Find each line below where the word "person" occurs, and copy it.

**Material for this task:**
↓↓↓

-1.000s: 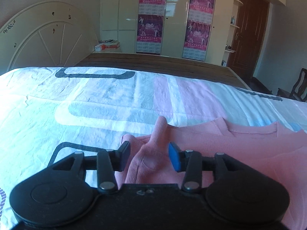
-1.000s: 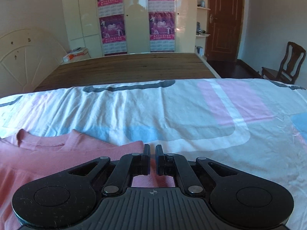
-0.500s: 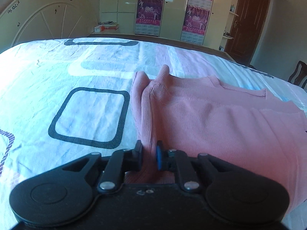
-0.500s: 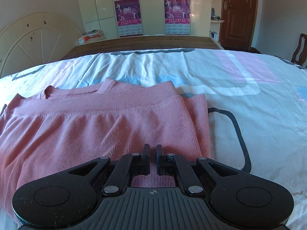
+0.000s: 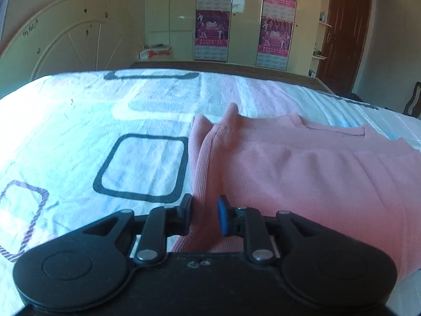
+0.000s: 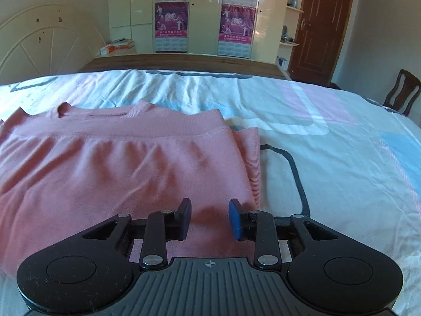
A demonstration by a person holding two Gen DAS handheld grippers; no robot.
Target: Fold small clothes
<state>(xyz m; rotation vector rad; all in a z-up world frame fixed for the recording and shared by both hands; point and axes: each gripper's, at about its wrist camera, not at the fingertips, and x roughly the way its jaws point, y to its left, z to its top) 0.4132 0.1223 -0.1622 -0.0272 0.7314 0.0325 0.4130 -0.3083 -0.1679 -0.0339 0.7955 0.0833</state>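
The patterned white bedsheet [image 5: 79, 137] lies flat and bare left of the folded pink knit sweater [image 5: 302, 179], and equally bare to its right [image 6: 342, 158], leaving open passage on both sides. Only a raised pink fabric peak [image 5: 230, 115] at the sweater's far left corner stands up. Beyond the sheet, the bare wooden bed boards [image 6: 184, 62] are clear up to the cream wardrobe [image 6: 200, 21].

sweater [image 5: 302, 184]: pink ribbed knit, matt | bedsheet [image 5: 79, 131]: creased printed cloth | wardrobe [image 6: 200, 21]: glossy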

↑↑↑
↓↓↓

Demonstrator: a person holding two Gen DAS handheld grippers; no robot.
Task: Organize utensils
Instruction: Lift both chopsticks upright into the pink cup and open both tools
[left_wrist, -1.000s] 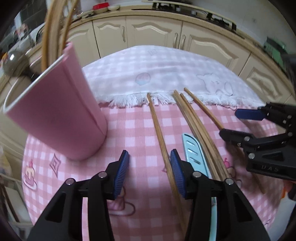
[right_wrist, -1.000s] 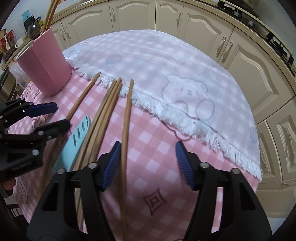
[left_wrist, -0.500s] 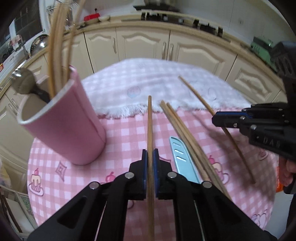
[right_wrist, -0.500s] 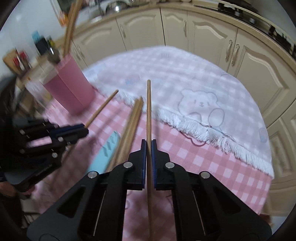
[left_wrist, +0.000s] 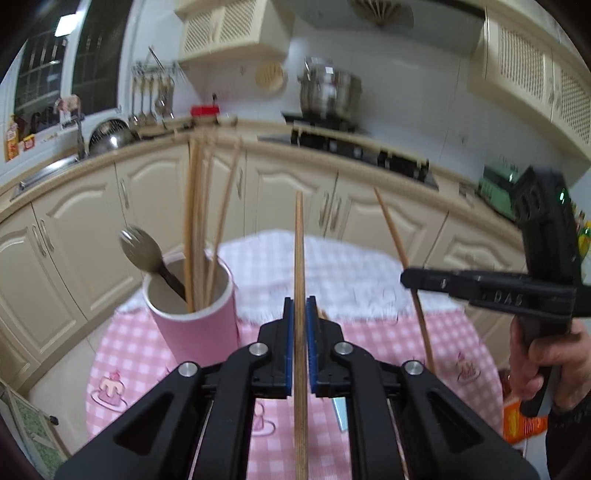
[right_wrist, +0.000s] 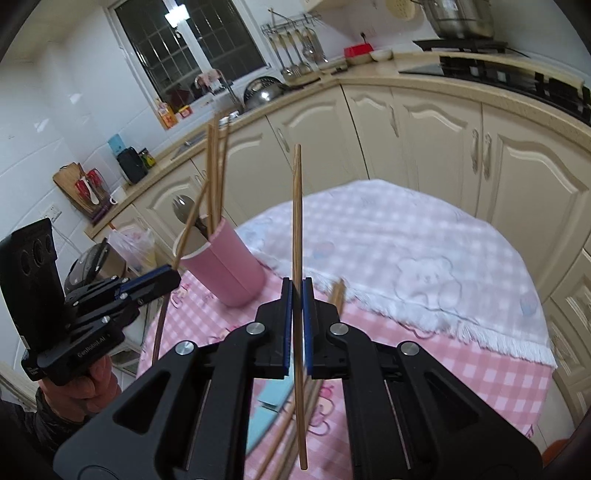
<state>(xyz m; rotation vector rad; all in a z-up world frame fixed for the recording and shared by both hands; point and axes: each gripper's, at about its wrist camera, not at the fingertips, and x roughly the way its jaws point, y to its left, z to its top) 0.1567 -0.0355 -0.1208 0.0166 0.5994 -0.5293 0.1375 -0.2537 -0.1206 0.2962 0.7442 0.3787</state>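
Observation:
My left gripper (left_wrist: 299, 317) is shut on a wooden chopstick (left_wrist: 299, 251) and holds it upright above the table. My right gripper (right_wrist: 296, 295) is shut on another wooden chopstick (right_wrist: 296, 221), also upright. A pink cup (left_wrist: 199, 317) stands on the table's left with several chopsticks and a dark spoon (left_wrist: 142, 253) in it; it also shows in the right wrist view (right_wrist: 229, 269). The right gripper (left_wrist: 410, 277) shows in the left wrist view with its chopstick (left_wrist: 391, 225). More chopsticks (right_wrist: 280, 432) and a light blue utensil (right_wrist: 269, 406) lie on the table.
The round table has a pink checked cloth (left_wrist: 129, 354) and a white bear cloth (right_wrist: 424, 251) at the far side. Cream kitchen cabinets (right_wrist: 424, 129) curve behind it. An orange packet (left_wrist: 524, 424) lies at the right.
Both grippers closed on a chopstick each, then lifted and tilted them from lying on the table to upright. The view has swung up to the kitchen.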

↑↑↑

**Answer to the problem:**
A demonstration by a person holding two Gen DAS handheld grippers; no robot.
Demonstrator: a person holding two Gen DAS handheld grippers; no robot.

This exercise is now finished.